**What to work on**
Print nothing but the lines below starting at the line that holds "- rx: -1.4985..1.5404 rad" and ending at the line that holds "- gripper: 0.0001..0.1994", including both, each exactly as written.
==============================
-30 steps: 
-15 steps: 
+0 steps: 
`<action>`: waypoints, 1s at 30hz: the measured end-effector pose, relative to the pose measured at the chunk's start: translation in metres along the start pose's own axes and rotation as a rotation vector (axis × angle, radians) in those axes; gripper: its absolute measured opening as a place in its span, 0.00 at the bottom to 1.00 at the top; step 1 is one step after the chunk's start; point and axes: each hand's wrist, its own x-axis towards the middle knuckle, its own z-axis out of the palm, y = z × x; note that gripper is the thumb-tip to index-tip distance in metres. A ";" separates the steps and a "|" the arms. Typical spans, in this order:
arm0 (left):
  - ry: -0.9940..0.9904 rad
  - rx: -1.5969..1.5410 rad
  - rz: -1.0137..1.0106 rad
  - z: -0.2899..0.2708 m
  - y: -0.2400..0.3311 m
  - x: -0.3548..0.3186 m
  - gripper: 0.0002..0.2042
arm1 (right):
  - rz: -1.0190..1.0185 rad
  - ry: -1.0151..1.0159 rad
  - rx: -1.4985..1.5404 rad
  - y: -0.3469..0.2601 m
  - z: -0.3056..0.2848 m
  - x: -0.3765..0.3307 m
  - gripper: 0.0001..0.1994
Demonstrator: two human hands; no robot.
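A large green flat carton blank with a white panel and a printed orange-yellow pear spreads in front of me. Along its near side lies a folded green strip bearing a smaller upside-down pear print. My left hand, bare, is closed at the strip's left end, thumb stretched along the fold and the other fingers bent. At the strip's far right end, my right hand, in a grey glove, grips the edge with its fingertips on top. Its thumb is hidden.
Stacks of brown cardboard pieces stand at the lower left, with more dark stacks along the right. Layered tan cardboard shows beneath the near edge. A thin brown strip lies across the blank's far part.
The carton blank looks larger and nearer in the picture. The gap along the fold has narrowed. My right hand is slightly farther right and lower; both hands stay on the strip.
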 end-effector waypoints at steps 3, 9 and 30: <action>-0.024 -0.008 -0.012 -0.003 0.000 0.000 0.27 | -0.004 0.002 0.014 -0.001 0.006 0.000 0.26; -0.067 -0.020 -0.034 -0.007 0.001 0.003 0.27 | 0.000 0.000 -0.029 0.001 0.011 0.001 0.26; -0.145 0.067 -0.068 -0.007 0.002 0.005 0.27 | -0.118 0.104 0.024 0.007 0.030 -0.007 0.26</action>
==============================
**Exercise answer**
  - rx: -1.4985..1.5404 rad
  - y: -0.3469..0.2601 m
  - z: -0.3056..0.2848 m
  - x: -0.3765..0.3307 m
  - gripper: 0.0001..0.1994

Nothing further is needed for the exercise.